Department of Electronics and Information Engineering, Xi'an Technological University, Xi'an City, 710032, China.
Department of Electronics and Information Engineering, Xi'an Technological University, Xi'an City, 710032, China.
Neural Netw. 2020 May;125:41-55. doi: 10.1016/j.neunet.2020.01.030. Epub 2020 Feb 6.
Chinese sign language (CSL) is one of the most widely used sign language systems in the world. As such, the automatic recognition and generation of CSL is a key technology enabling bidirectional communication between deaf and hearing people. Most previous studies have focused solely on sign language recognition (SLR), which only addresses communication in a single direction. As such, there is a need for sign language generation (SLG) to enable communication in the other direction (i.e., from hearing people to deaf people). To achieve a smoother exchange of ideas between these two groups, we propose a skeleton-based CSL recognition and generation framework based on a recurrent neural network (RNN), to support bidirectional CSL communication.

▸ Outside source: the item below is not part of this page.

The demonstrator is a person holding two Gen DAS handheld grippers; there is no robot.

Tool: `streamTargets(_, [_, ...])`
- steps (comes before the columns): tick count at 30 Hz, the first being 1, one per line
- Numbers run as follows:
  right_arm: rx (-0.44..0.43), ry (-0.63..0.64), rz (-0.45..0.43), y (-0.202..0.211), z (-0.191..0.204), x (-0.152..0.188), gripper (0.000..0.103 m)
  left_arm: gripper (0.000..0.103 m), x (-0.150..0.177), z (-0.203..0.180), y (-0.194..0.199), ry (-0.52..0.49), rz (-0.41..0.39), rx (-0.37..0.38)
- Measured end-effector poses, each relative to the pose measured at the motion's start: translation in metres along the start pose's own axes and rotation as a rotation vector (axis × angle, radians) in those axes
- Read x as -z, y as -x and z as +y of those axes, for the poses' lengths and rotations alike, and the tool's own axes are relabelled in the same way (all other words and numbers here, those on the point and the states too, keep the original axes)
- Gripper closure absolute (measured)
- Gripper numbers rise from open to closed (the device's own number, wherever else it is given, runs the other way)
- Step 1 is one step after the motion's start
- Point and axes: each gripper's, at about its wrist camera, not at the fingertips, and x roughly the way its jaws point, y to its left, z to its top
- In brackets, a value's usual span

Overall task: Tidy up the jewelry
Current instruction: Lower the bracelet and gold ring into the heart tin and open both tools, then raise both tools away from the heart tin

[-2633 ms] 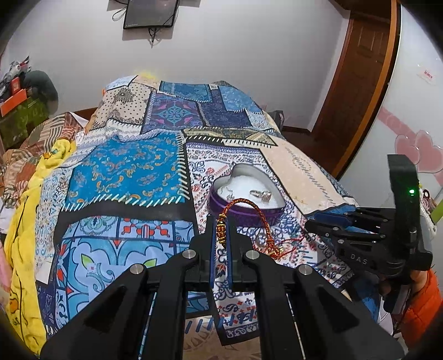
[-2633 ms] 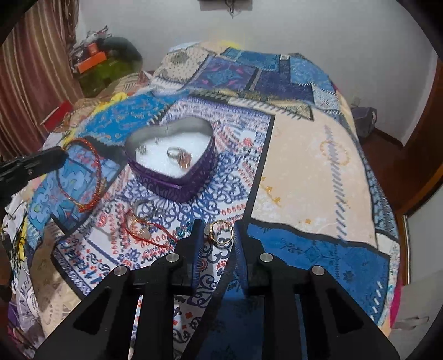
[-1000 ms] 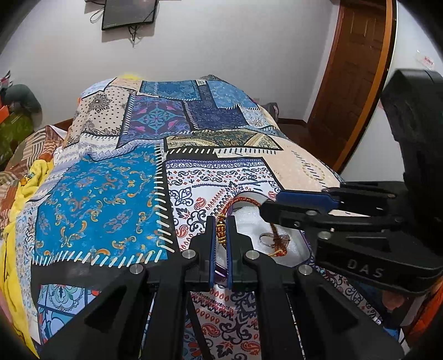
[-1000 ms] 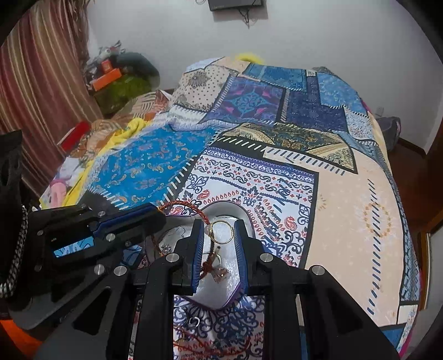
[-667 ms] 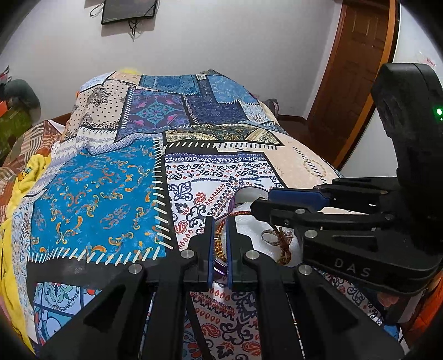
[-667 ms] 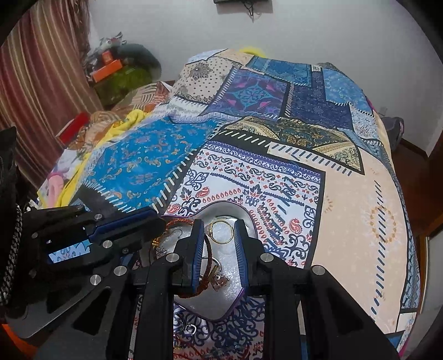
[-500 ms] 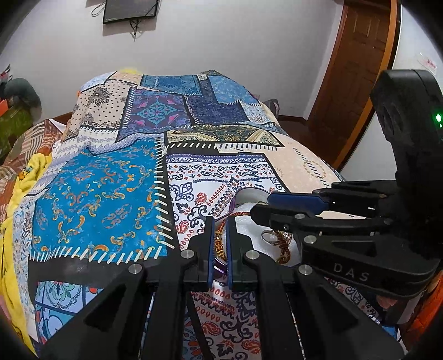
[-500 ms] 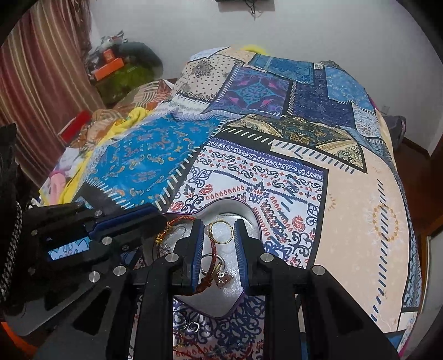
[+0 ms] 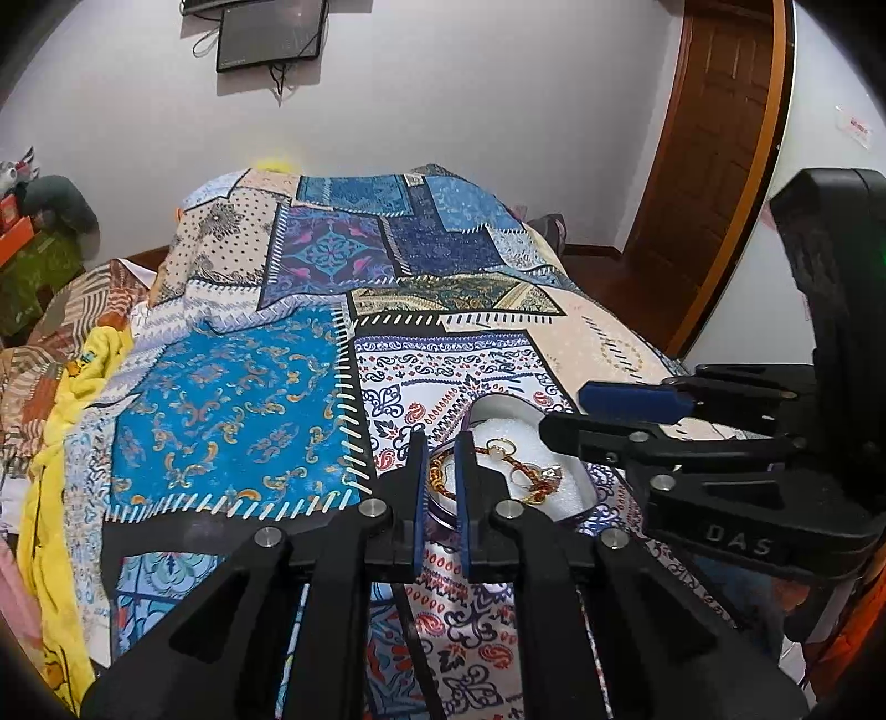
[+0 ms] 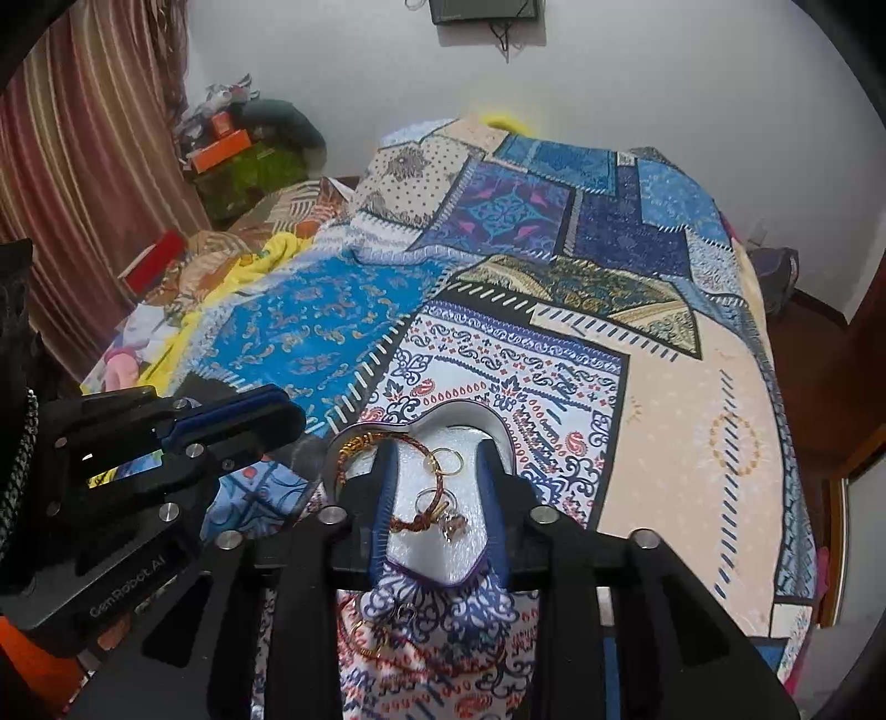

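One heart-shaped tin [image 10: 501,443] sits on the patchwork bedspread [image 10: 310,327], holding one red-and-gold braided bracelet [image 10: 437,487], one plain gold ring [image 10: 449,461] and one stone-set ring [image 10: 451,518]. The right hand-held gripper [image 10: 437,493] hangs wide open and empty over it. The left hand-held gripper [image 9: 441,471] stands slightly parted, gripping nothing.

A heart-shaped box [image 10: 426,559] sits on the bed cover [image 10: 664,443], with a bracelet [image 10: 412,493] and rings [image 10: 446,459] lying inside it. More jewelry [image 10: 387,637] lies on the cover just in front of the box. A screen [image 9: 268,33] hangs on the wall behind the bed.
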Motion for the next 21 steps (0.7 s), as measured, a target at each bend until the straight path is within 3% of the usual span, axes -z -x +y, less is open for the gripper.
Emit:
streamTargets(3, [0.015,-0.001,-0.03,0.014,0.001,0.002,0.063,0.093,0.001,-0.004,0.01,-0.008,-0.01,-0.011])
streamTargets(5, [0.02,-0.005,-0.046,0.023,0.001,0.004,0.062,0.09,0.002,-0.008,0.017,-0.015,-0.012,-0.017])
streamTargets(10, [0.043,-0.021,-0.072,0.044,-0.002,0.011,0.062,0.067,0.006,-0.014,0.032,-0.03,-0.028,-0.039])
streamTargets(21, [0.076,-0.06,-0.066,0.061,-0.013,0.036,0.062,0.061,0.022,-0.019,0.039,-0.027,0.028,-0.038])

This process can also be extended to other sequence-to-sequence information interactions. The core of the proposed framework is a two-level probability generative model. Compared with previous techniques, this approach offers a more flexible approximate posterior distribution, which can produce skeletal sequences of varying styles that are recognizable to humans. In addition, the proposed generation method compensated for a lack of training data. A series of experiments in bidirectional communication were conducted on the large 500 CSL dataset. The proposed algorithm achieved high recognition accuracy for both real and synthetic data, with a reduced runtime. Furthermore, the generated data improved the performance of the discriminator. These results suggest the proposed bidirectional communication framework and generation algorithm to be an effective new approach to CSL recognition.

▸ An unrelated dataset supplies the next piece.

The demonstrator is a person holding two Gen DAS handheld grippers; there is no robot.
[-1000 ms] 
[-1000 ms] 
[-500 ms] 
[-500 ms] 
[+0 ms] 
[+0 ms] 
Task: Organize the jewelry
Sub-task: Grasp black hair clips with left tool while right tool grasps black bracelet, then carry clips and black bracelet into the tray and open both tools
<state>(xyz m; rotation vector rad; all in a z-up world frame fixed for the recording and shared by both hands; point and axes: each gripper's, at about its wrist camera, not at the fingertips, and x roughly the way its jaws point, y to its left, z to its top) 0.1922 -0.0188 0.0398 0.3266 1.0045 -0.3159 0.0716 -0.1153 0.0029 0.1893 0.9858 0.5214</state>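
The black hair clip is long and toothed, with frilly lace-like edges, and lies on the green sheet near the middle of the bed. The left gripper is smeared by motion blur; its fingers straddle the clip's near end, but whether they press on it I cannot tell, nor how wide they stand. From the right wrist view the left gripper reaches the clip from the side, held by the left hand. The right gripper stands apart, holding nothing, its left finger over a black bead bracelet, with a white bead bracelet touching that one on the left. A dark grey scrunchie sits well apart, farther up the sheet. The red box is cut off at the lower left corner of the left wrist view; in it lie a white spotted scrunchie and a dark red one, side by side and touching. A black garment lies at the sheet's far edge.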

中国手语(CSL)是世界上使用最广泛的手语系统之一。因此,CSL 的自动识别和生成是实现聋人和听力人双向交流的关键技术。大多数先前的研究仅侧重于手语识别(SLR),它仅解决了单向交流的问题。因此,需要手语生成(SLG)来实现另一个方向(即从听力人到聋人)的交流。为了实现这两个群体之间更顺畅的思想交流,我们提出了一种基于循环神经网络(RNN)的基于骨架的 CSL 识别和生成框架,以支持双向 CSL 通信。这个过程也可以扩展到其他序列到序列的信息交互。所提出的框架的核心是一个两级概率生成模型。与以前的技术相比,这种方法提供了更灵活的近似后验分布,可以生成可被人类识别的不同风格的骨架序列。此外,所提出的生成方法弥补了训练数据的不足。在大型的 500 CSL 数据集上进行了一系列双向通信实验。所提出的算法在真实和合成数据上都实现了高识别精度,同时运行时间缩短。此外,生成的数据提高了鉴别器的性能。这些结果表明,所提出的双向通信框架和生成算法是 CSL 识别的一种有效新方法。